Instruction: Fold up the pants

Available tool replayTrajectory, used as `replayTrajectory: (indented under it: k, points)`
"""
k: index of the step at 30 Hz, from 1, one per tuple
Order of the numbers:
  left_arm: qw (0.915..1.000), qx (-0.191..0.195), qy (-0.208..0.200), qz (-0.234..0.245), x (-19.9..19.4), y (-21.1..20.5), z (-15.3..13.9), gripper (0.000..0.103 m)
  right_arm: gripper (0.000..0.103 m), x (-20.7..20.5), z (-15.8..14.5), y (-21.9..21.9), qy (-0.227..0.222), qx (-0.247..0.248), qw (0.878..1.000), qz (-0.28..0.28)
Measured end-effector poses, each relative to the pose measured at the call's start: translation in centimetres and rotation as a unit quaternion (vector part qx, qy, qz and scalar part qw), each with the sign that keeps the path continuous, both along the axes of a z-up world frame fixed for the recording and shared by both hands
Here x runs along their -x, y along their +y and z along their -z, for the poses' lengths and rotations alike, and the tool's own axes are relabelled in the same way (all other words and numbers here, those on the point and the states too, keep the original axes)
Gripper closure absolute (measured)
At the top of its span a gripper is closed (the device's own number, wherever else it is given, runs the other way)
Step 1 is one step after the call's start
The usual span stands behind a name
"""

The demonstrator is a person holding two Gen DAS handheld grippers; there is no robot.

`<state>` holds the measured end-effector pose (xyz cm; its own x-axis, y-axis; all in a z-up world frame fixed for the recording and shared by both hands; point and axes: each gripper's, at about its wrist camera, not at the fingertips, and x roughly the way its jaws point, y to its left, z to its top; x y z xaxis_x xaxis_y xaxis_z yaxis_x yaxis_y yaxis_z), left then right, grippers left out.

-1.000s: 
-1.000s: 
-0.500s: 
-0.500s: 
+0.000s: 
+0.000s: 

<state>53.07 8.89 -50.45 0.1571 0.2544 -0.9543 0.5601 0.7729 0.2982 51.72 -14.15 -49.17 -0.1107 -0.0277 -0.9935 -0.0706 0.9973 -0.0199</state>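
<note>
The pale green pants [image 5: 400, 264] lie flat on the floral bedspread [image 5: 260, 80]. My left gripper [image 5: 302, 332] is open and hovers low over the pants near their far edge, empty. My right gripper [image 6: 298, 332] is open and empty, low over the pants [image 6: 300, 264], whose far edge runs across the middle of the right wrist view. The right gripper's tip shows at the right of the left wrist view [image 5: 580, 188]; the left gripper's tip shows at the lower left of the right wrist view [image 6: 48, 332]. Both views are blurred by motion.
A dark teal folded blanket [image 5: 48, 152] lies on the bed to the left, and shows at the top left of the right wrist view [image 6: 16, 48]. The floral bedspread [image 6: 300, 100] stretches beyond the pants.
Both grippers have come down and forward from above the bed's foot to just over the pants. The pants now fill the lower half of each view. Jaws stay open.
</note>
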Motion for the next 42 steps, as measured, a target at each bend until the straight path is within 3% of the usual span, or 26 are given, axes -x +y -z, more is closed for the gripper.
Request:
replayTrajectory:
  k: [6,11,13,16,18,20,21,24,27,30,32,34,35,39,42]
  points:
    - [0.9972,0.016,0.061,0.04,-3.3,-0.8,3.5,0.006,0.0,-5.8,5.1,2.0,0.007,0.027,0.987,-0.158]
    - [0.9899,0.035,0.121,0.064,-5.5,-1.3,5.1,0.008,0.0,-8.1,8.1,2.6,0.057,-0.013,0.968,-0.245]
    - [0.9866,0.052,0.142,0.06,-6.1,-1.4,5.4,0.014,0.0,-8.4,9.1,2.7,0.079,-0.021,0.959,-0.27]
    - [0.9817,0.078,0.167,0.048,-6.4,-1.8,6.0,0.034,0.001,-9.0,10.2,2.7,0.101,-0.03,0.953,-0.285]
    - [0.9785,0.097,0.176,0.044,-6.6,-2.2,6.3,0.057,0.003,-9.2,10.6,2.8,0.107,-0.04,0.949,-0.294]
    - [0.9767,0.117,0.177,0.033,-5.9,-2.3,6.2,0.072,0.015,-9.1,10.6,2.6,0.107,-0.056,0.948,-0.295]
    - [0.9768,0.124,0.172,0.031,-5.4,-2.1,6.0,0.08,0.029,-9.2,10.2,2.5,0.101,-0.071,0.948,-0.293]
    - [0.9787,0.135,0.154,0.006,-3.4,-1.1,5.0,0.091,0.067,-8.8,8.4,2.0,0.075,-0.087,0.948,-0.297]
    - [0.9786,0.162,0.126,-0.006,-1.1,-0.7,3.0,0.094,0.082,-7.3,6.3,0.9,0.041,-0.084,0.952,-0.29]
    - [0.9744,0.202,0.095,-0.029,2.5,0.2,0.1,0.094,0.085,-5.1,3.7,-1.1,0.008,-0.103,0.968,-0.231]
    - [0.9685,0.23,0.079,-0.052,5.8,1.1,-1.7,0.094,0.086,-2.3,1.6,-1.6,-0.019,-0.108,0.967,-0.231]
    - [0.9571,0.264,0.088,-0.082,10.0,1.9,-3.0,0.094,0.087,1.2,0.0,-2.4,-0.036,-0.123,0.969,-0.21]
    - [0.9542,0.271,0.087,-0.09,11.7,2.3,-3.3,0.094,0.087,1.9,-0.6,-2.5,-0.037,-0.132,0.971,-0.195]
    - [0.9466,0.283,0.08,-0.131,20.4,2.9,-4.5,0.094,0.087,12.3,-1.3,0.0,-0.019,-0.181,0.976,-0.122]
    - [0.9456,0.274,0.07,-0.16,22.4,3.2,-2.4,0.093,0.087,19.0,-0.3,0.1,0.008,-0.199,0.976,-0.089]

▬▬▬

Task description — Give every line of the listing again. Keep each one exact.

Solution to this task —
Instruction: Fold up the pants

Available tool replayTrajectory, used as `replayTrajectory: (indented under it: k, points)`
"""
k: index of the step at 30 Hz, from 1, one per tuple
Order of the numbers:
  left_arm: qw (0.915..1.000), qx (-0.191..0.195), qy (-0.208..0.200), qz (-0.234..0.245), x (-19.9..19.4), y (-21.1..20.5), z (-15.3..13.9), gripper (0.000..0.103 m)
  right_arm: gripper (0.000..0.103 m), x (-20.7..20.5), z (-15.8..14.5), y (-21.9..21.9), qy (-0.227..0.222), qx (-0.247..0.248), qw (0.878..1.000), qz (-0.28..0.28)
Measured end-effector poses, each relative to the pose measured at the call's start: translation in centimetres and rotation as a unit quaternion (vector part qx, qy, qz and scalar part qw), each with the sign that keeps the path continuous, both along the axes of a z-up world frame fixed for the recording and shared by both hands
Here x runs along their -x, y along their +y and z along their -z, for the poses' lengths and rotations alike, and the tool's own axes are relabelled in the same way (all other words and numbers here, those on the point and the states too, keep the original axes)
Gripper closure absolute (measured)
At the top of its span a gripper is closed (the device's own number, wherever else it is given, runs the other way)
Step 1 is one step after the call's start
The usual span stands behind a name
"""

The demonstrator is a person holding two Gen DAS handheld grippers; there is no robot.

`<state>` holds the measured end-effector pose (xyz cm; its own x-axis, y-axis; all in a z-up world frame fixed for the recording and shared by both hands; point and axes: each gripper's, at about its wrist camera, not at the fingertips, and x roughly the way its jaws point, y to its left, z to its top; x y z xaxis_x xaxis_y xaxis_z yaxis_x yaxis_y yaxis_z), left then right, grippers left out.

-1.000s: 
-1.000s: 
-0.500s: 
-0.500s: 
+0.000s: 
+0.000s: 

<state>53.07 8.89 -50.45 0.1571 0.2544 -0.9543 0.5601 0.7729 0.2982 51.72 -14.15 -49.17 -0.1107 -0.0277 -0.9935 -0.0706 0.9973 -0.0199</state>
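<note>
The pale green pants [image 5: 400, 264] lie flat on the floral bedspread [image 5: 260, 80]. My left gripper [image 5: 302, 332] is open and hovers low over the pants near their far edge, empty. My right gripper [image 6: 298, 332] is open and empty, low over the pants [image 6: 300, 264], whose far edge runs across the middle of the right wrist view. The right gripper's tip shows at the right of the left wrist view [image 5: 580, 188]; the left gripper's tip shows at the lower left of the right wrist view [image 6: 48, 332]. Both views are blurred by motion.
A dark teal folded blanket [image 5: 48, 152] lies on the bed to the left, and shows at the top left of the right wrist view [image 6: 16, 48]. The floral bedspread [image 6: 300, 100] stretches beyond the pants.
Both grippers have come down and forward from above the bed's foot to just over the pants. The pants now fill the lower half of each view. Jaws stay open.
</note>
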Motion for the next 42 steps, as measured, a target at each bend until the straight path is within 3% of the usual span, or 26 are given, axes -x +y -z, more is closed for the gripper.
Request:
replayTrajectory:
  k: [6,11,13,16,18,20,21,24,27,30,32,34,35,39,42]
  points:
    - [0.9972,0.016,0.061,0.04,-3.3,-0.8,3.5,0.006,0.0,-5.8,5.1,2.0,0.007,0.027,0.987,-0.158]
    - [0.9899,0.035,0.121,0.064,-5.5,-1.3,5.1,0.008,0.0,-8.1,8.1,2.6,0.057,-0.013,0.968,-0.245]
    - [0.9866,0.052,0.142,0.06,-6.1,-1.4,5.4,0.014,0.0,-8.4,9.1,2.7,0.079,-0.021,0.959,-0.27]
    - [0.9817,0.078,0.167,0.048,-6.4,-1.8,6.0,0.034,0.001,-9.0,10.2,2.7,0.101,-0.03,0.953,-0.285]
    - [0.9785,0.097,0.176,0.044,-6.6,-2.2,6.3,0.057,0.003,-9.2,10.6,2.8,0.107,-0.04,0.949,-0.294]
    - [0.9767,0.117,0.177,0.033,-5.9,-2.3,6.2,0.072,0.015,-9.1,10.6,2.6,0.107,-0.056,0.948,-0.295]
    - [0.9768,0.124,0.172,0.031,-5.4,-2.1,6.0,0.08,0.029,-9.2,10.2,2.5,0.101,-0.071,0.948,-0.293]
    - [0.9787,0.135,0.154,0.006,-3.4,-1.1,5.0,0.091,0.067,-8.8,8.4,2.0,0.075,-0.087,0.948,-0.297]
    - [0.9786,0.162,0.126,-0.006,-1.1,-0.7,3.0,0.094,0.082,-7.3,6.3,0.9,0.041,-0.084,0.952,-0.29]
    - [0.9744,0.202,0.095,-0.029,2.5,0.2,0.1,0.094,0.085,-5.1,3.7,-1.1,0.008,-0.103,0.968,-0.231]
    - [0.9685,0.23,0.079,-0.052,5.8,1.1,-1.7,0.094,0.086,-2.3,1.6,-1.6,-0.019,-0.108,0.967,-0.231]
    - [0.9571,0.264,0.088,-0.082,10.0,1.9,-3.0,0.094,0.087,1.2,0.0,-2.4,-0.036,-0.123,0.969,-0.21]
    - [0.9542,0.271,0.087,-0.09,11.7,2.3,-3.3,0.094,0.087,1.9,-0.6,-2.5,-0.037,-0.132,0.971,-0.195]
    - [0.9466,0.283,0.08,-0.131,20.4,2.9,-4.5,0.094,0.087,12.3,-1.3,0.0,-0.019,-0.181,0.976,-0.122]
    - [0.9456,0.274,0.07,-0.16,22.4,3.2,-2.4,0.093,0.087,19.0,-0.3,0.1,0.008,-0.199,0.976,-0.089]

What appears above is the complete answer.